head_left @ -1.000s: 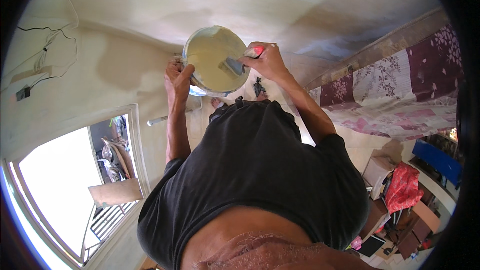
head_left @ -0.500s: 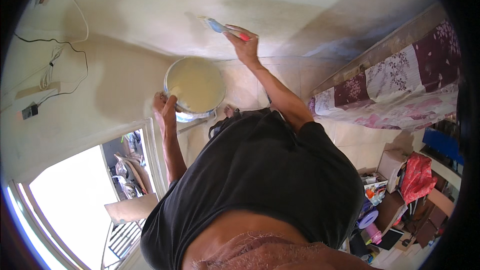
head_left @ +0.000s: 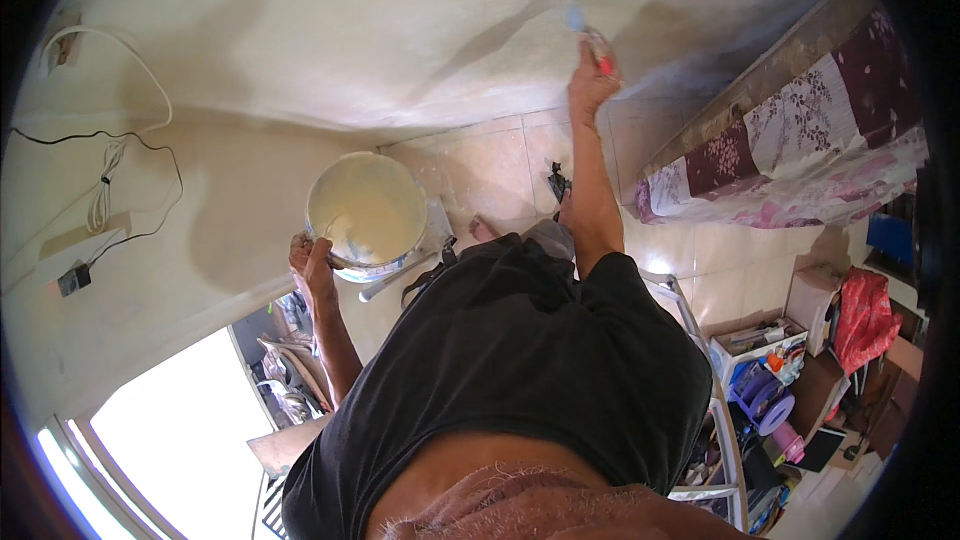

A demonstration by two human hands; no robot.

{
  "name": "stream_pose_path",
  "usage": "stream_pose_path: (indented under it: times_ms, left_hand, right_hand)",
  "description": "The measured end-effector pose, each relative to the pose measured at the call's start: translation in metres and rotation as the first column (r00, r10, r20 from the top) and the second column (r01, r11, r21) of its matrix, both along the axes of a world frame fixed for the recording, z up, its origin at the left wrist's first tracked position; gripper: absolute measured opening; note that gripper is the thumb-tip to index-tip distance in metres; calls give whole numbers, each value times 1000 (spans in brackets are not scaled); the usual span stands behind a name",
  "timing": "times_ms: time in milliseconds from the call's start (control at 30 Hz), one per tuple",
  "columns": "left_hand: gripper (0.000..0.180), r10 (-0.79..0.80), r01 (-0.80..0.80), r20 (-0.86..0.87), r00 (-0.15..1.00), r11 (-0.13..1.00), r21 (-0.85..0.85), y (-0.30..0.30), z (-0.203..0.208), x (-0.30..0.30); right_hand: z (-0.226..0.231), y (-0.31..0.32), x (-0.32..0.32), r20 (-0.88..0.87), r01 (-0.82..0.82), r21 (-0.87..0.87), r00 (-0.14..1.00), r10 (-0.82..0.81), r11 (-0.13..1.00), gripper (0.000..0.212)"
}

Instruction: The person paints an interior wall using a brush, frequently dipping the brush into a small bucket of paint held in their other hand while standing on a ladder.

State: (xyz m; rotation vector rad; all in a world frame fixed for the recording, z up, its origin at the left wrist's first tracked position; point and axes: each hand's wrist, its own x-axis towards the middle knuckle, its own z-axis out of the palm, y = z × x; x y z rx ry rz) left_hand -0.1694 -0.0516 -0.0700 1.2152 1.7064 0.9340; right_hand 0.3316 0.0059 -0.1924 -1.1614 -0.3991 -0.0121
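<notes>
My right hand (head_left: 596, 83) grips a paintbrush (head_left: 603, 50) with a red patch on its handle and a light blue part near the bristles. Its tip is blurred and lies against or very close to the pale wall (head_left: 420, 30); contact is hard to judge. To the left, my left hand (head_left: 314, 263) is closed on the rim of a round bucket (head_left: 352, 160). Pale yellowish paint (head_left: 375, 210) shows inside the bucket, which is tilted a little toward me.
A patterned maroon and white cloth (head_left: 760, 155) hangs at right. Cables (head_left: 105, 175) run along the left wall above a bright opening (head_left: 190, 420). Boxes and a red plastic bag (head_left: 866, 320) are piled at lower right. Tiled floor (head_left: 490, 165) lies beyond my feet.
My right hand has swept the paintbrush to the right along the wall and slightly up. The bucket and left hand sit a little lower and further left in view.
</notes>
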Motion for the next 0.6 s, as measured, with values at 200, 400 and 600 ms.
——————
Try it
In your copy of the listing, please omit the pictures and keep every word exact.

Completed task
head_left @ -1.000s: 
head_left @ -0.500s: 
head_left @ +0.000s: 

A demonstration by two human hands; no robot.

{
  "name": "stream_pose_path",
  "usage": "stream_pose_path: (indented under it: times_ms, left_hand, right_hand)",
  "description": "The measured end-effector pose, each relative to the pose measured at the call's start: translation in metres and rotation as the first column (r00, r10, r20 from the top) and the second column (r01, r11, r21) of its matrix, both along the axes of a world frame fixed for the recording, z up, its origin at the left wrist's first tracked position; gripper: absolute measured opening; note that gripper is the thumb-tip to index-tip distance in metres; calls give whole numbers, each value times 1000 (spans in brackets are not scaled); the usual span stands behind a name",
  "timing": "times_ms: time in milliseconds from the call's start (control at 30 Hz), one per tuple",
  "columns": "left_hand: gripper (0.000..0.180), r10 (-0.79..0.80), r01 (-0.80..0.80), r20 (-0.86..0.87), r00 (-0.15..1.00), r11 (-0.13..1.00), r21 (-0.85..0.85), y (-0.30..0.30), z (-0.203..0.208), x (-0.30..0.30); right_hand: z (-0.226..0.231), y (-0.31..0.32), x (-0.32..0.32), r20 (-0.88..0.87), r01 (-0.82..0.82), r21 (-0.87..0.87), r00 (-0.14..1.00), r10 (-0.82..0.81), r11 (-0.13..1.00), gripper (0.000..0.212)"
}

Instruction: The person paints an interior wall using a brush, frequently dipping the brush into a small bucket of paint held in their other hand while standing on a ladder.

State: (xyz m; rotation vector rad; all in a world frame fixed for the recording, z up, its origin at the left wrist's first tracked position; point and axes: each hand's wrist, its own x-axis towards the middle knuckle, its own z-axis out of the palm, y = z × x; x y z rx ry rz) left_hand -0.1694 -0.0516 -0.0700 1.2152 1.7064 0.9340; right_hand 0.3316 0.0059 -0.1924 -1.1614 -0.3991 -0.0121
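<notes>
My right hand (head_left: 596, 83) grips a paintbrush (head_left: 603, 50) with a red patch on its handle and a light blue part near the bristles. Its tip is blurred and lies against or very close to the pale wall (head_left: 420, 30); contact is hard to judge. To the left, my left hand (head_left: 314, 263) is closed on the rim of a round bucket (head_left: 352, 160). Pale yellowish paint (head_left: 375, 210) shows inside the bucket, which is tilted a little toward me.
A patterned maroon and white cloth (head_left: 760, 155) hangs at right. Cables (head_left: 105, 175) run along the left wall above a bright opening (head_left: 190, 420). Boxes and a red plastic bag (head_left: 866, 320) are piled at lower right. Tiled floor (head_left: 490, 165) lies beyond my feet.
My right hand has swept the paintbrush to the right along the wall and slightly up. The bucket and left hand sit a little lower and further left in view.
</notes>
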Motion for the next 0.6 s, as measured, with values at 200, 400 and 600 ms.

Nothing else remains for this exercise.